- REQUIREMENT
Line by line, retype the material below exactly, from its first line up to and including the one holding "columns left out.".

- PROVIDED MATERIAL

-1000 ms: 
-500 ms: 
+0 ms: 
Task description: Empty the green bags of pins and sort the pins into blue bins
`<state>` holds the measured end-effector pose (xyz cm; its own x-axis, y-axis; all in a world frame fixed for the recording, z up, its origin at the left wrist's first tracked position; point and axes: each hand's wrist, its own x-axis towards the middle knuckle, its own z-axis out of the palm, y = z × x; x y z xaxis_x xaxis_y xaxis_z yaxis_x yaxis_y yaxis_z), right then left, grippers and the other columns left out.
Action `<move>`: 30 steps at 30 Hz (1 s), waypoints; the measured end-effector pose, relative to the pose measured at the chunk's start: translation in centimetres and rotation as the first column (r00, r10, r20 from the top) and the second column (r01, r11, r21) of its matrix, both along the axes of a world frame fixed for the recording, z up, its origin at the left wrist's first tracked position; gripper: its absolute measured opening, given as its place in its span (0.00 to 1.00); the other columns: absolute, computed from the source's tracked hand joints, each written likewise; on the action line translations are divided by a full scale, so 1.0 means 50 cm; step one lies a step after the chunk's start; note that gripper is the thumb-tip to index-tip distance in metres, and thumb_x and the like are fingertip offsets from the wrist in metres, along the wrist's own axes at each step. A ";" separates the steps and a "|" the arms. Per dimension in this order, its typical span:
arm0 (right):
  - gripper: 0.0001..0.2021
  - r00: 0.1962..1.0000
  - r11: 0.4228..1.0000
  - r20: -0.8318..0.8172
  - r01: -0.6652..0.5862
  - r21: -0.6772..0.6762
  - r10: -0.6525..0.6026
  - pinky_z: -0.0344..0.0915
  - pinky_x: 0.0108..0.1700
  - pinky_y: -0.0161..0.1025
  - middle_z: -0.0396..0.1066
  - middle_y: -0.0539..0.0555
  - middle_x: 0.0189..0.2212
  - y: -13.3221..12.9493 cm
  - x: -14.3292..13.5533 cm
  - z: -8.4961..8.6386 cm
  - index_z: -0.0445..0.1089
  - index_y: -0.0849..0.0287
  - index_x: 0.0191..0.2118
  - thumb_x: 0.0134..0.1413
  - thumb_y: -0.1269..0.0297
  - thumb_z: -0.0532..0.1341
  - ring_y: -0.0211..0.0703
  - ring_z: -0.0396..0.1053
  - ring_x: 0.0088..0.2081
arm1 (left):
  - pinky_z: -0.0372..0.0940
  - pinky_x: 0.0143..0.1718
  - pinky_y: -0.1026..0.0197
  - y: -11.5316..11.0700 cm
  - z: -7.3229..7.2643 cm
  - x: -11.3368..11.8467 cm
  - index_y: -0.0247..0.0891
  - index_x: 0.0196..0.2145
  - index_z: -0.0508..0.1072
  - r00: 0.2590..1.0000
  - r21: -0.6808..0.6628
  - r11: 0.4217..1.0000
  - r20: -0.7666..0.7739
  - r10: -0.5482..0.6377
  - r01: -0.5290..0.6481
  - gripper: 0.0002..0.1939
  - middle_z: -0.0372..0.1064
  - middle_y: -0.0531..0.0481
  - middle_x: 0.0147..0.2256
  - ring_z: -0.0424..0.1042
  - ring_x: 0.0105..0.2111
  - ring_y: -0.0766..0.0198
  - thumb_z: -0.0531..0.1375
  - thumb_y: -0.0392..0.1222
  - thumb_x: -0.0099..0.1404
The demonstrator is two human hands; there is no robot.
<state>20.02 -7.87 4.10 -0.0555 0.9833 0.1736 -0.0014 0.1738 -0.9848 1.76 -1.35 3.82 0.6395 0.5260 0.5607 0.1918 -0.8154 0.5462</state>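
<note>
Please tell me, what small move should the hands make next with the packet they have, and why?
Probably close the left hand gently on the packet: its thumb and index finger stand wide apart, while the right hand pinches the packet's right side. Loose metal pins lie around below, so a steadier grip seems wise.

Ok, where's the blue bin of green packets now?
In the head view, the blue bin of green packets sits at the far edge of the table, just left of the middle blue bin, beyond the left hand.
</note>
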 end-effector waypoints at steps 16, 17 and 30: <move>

- RESPONSE TO THE EXERCISE
-1000 ms: 
-500 ms: 
+0 ms: 
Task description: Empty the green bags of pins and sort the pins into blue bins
`<state>` holds the measured end-effector pose (xyz cm; its own x-axis, y-axis; all in a world frame fixed for the recording, z up, its origin at the left wrist's first tracked position; point and axes: each hand's wrist, its own x-axis towards the middle knuckle, its own z-axis out of the palm, y = z × x; x y z xaxis_x xaxis_y xaxis_z yaxis_x yaxis_y yaxis_z), right then left, grippers and the other columns left out.

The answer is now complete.